As an Industry Directory & Signposting Service, I didn't expect The Hemp Hound Agency to be challenging the powers that be, but someone has to ask some questions, and there's a lot to catch up on, so let's crack on.




Hello Paul,


Thank you for getting back to me.


As the ex-point of contact for an Trade Association for two and a half years before the creation of The Hemp Hound Agency, I've watched key points in the history of the CBD industry from the front row. Before that, my wife and I had a CBD company, but I have been around cannabis for a lot longer than that, and the subsequent industries that surround the plant.


My interests as a whole is 'Food before Medicine', which cannabis and cannabinoids have always been, however there is a blatant push for the hemp and CBD industry to become pharmaceuticalised, and it's also very blatant as to who would benefit most from such a move.

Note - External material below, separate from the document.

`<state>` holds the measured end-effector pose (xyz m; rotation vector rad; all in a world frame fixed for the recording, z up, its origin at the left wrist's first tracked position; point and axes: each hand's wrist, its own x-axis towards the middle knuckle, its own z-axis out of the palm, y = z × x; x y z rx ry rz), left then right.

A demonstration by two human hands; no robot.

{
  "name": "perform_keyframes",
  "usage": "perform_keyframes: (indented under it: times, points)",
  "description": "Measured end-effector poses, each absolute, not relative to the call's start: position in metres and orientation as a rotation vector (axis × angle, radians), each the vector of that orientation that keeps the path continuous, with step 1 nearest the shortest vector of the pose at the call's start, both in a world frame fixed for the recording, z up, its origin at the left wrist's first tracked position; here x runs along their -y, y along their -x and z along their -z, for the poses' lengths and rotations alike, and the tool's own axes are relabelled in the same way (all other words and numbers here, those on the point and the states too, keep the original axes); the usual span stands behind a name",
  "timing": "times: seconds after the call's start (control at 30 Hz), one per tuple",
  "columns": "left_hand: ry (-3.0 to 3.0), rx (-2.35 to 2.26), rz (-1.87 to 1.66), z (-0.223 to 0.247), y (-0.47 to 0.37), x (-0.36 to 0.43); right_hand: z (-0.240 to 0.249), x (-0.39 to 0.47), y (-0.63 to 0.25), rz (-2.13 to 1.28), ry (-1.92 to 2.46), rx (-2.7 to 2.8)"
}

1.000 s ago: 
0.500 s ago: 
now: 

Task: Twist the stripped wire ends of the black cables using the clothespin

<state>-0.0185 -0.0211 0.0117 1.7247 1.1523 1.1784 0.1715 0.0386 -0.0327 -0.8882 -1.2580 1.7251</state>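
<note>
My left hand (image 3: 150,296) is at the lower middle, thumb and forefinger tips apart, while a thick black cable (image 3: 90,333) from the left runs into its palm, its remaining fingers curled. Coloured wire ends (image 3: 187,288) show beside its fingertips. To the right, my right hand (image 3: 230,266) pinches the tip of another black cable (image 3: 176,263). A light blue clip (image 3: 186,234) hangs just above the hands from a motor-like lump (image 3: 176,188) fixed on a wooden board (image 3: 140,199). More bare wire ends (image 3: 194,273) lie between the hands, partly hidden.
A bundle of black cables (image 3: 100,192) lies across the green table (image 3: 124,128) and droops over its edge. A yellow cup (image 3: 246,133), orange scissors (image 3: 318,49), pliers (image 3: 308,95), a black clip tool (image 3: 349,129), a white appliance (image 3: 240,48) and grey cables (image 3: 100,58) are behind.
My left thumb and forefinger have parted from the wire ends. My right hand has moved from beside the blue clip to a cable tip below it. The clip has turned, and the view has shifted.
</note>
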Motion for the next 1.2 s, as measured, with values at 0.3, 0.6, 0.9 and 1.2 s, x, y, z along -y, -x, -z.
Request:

Can I just describe what the industry sees right now?

  • The MHRA tried to define CBD as a purely medicinal compound in 2016.

  • The FSA were asked by the HO in 2017 to class all cannabinoids as Novel, rumour has it that Ruth Willis (Ex-Novel Foods Chief) was replaced from her position because she wasn't prepared to define whole plant products as novel.

  • 2018 the VMD outlaws CBD pet products on HO direction, and not from appropriate studies from industry or veterinary professionals.

  • 2019 brought round two of Novel Foods, with the FSA not exactly getting directly involved until 13/02/2020... at least publicly. If memory serves, you and your team were assigned just before the initial announcement on Novel Foods at EFSA level, but please do correct me if I'm wrong.

Of course in 2018 medicinal cannabis was legalised, but just before that, two very high profile politicians were reported to have conflicts of interest with cannabis via their connections with HO. One of those was with GW (Theresa May), which is interesting as we find Novel Foods being run on the basis of 16 GW lab reports. The other is connected with British Sugar, who grow hemp to supply GW. Rumour has it that the latter, Victoria Atkins, was Drugs Minister when the HO first approached the FSA in regards to Novel Foods in 2017.


Since 2019 though, that's where things get interesting. The ACI formed off the back of the CMC (20/11/2019), by 13/02/2020 they were prepared to respond to your updates on Novel Foods literally on the drop of a hat. Since then, it appears to the industry that there is some sort of special relationship between yourself and the ACI, which is troubling when they have only 20 members out of the 1000's of UK companies who have some angle on CBD products.


This isn't about the ACI/CMC though, I've done my bit on them which you can find here, and it's brought to light quite a few things which has led me to ask the CMA to add them to a complaint, to which you are part of.


Your part in this equation is interesting:

  • You refused a request for a time extension for Novel Applications from the Cannabis Trades Association (CTA) in 2020 due to Covid, stating that you saw no evidence that the outbreak was affecting companies who were creating applications. One year after, we had, and still have 5 companies validated, and the rest who only just started to get added before the one year anniversary of the applications deadline are 'awaiting evidence', which raises the question of 'who indicated to you that an extension wasn't necessary?'

  • You instructed Trading Standards (TS) up and down the country to make a catalogue of products available before 13/02/2020. But you're asking companies to prove who as on the market before then, without asking the same question to the 5 validated companies.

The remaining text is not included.